Retrieve threat intelligence bundles that reference a specific MITRE ATT&CK TTP or attack pattern.
Parameters: ttp, limit
Example prompts:
"Which threat actors actively use T1136.001 (Local Accounts) for persistence?" "Show me recent intelligence associated with T1078 (Valid Accounts)"
Retrieve threat intelligence bundles associated with a specific campaign. Pivots from a campaign name to related actors, malware, and IOCs.
Parameters: campaign, limit
Example prompts:
"What network IOCs are tied to Operation Ghost?" "Show me intelligence updates regarding the 'Volt Typhoon' campaign"
Retrieve threat intelligence bundles targeting a specific victim organization or identity.
Parameters: victim, limit
Example prompts:
"Has 'SolarWinds' been targeted or compromised in recent attacks?" "Show me intelligence discussing ransomware attacks on 'Change Healthcare'"
Lean indicator feeds for automated ingestion and real-time lookups. Each IOC is deduplicated by value — the same indicator is never stored twice.
Check whether a specific value is a known Threat Landscape IOC. Provide the ioc_type for a faster active-only lookup; omit it to search the full history including expired indicators.
Parameters: ioc_value, ioc_type (optional)
Example prompts:
"Query the database for the C2 IP 198.51.100.42 to identify active campaigns" "Check if the domain evil.example.com is an active staging or exfiltration node" "Validate this suspicious SHA-256 hash against known malware payloads: e3b0c44..."
Fetch currently active IOCs — indicators where valid_until is in the future. Optionally filter to a specific type (ipv4, domain, url, hash_sha256, etc.). Use for bulk ingestion into SIEMs, EDRs, or blocklists.
Parameters: ioc_type (optional), limit, order
Example prompts:
"Retrieve all active malicious domains for SIEM DNS sinkholing" "Export the current active IPv4 blocklist for firewall edge blocking"

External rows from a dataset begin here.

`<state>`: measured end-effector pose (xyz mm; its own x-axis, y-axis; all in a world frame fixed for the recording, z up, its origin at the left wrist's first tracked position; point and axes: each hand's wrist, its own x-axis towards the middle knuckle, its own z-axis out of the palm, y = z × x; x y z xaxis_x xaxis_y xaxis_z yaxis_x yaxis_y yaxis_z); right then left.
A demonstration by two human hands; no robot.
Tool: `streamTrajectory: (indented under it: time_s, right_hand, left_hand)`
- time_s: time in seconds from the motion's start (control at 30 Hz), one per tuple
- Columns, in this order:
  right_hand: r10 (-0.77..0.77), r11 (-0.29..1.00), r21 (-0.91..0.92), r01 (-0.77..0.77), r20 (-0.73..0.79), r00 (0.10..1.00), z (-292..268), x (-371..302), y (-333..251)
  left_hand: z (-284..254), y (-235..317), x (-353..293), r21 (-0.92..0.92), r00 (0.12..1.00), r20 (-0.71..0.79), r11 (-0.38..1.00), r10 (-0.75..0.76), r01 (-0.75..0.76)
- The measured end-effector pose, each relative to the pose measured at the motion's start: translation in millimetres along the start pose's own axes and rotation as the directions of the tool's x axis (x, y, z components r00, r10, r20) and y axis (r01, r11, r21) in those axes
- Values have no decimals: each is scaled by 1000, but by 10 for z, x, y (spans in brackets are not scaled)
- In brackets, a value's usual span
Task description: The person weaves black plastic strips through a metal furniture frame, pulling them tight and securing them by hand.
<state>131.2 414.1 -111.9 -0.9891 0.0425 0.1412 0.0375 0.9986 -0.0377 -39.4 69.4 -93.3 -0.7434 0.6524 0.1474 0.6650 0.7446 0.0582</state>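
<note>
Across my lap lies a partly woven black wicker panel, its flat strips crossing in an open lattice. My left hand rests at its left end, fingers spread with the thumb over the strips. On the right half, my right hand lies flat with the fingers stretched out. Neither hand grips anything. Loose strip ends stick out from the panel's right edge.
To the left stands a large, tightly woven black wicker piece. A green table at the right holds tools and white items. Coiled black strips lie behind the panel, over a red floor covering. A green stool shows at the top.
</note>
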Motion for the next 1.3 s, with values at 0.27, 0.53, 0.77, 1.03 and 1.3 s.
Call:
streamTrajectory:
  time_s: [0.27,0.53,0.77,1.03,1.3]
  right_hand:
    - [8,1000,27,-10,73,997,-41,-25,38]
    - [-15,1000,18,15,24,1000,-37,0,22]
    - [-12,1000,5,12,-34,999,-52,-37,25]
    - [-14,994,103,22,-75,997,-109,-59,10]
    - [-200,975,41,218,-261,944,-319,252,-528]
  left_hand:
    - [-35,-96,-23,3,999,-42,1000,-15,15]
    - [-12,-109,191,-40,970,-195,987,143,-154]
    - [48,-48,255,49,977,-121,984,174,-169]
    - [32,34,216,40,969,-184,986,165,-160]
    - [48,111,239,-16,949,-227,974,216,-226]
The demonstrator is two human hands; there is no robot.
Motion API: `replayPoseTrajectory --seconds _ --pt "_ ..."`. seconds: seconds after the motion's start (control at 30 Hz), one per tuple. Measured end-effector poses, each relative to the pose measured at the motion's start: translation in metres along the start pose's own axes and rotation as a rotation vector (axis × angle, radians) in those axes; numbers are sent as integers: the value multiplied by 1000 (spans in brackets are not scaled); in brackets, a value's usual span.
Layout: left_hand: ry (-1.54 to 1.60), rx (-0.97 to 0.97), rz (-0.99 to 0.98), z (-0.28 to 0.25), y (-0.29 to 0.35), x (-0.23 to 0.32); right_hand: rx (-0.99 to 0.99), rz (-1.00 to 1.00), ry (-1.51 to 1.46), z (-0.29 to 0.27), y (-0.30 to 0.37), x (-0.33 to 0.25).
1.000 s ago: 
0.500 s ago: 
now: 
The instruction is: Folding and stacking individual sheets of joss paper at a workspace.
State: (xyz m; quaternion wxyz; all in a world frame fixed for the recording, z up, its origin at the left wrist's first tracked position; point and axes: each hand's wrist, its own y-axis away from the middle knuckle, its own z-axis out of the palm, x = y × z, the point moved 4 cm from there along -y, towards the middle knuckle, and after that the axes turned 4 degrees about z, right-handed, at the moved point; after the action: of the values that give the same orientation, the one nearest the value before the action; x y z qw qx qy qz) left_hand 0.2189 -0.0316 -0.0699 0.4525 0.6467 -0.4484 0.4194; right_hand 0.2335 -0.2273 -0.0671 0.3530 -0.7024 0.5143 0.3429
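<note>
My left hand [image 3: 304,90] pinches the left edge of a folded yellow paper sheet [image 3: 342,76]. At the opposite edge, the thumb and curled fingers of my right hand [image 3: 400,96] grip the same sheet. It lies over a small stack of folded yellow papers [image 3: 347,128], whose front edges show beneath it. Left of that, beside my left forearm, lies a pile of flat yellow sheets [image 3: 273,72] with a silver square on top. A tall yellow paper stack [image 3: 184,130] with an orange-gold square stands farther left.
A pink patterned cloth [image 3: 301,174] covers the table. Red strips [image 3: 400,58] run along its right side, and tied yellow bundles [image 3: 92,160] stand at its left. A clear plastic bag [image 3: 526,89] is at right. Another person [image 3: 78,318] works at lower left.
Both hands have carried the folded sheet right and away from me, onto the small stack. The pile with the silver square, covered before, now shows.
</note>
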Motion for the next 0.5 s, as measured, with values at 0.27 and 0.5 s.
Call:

Incremental sync using a seq_id watermark — designed for automated pipelines. Call with since_seq_id=0 for the initial full sync; save the returned next_since_seq_id and pass it on the next run to receive only new records.
Parameters: since_seq_id, limit
Use case: Automated nightly jobs, SIEM integration pipelines, blocklist refresh scripts.
Retrieve the full STIX 2.1 indicator bundle for a specific IOC value — includes the STIX pattern, valid_from, valid_until, TLP markings, and the source_bundle_id that links back to the full intelligence bundle.
Parameters: ioc_value
Example prompts:
"Retrieve the STIX pattern and TLP markings for the domain evil.example.com" "Pivot from this IPv4 indicator to trace its source report and threat context"
Below is a realistic multi-step threat intelligence workflow using the tools:
Prompt: "I need a threat brief on ransomware targeting US healthcare. Include any active IOCs and relevant CVEs."
- Agent calls
tl_sector_threatswithsector="Healthcare",since="2026-01-01T00:00:00Z" - Agent calls
tl_country_threatswithcountries=["United States"],direction="target" - Agent correlates results, identifies top ransomware groups and CVEs from the metadata
- Agent calls
tl_vulnerability_intelfor the CVEs found - Agent calls
tl_get_active_iocswithioc_type="domain"to pull current active indicators - Agent composes a structured brief with actors, campaigns, CVEs, and a live IOC list
Rate limits are enforced by your Threat Landscape API subscription tier. The MCP server does not impose additional limits. If you hit a rate limit, the tool will return an actionable error message.
"Unauthorized" error when connecting
→ Check that your API key is correct and hasn't expired. The key must match the format Authorization: Bearer <key> exactly.
Tool returns no results → The query returned zero matching records — not an error. Try broadening filters (remove date constraints, check spelling of actor/malware names).
"Rate limited" error → You've exceeded your plan's request quota. Reduce frequency or contact support to upgrade.
Tools don't appear in my client
→ Some clients require a restart after adding a new MCP server. Ensure the Authorization header is configured correctly — the server returns 401 before the MCP handshake completes if the key is missing.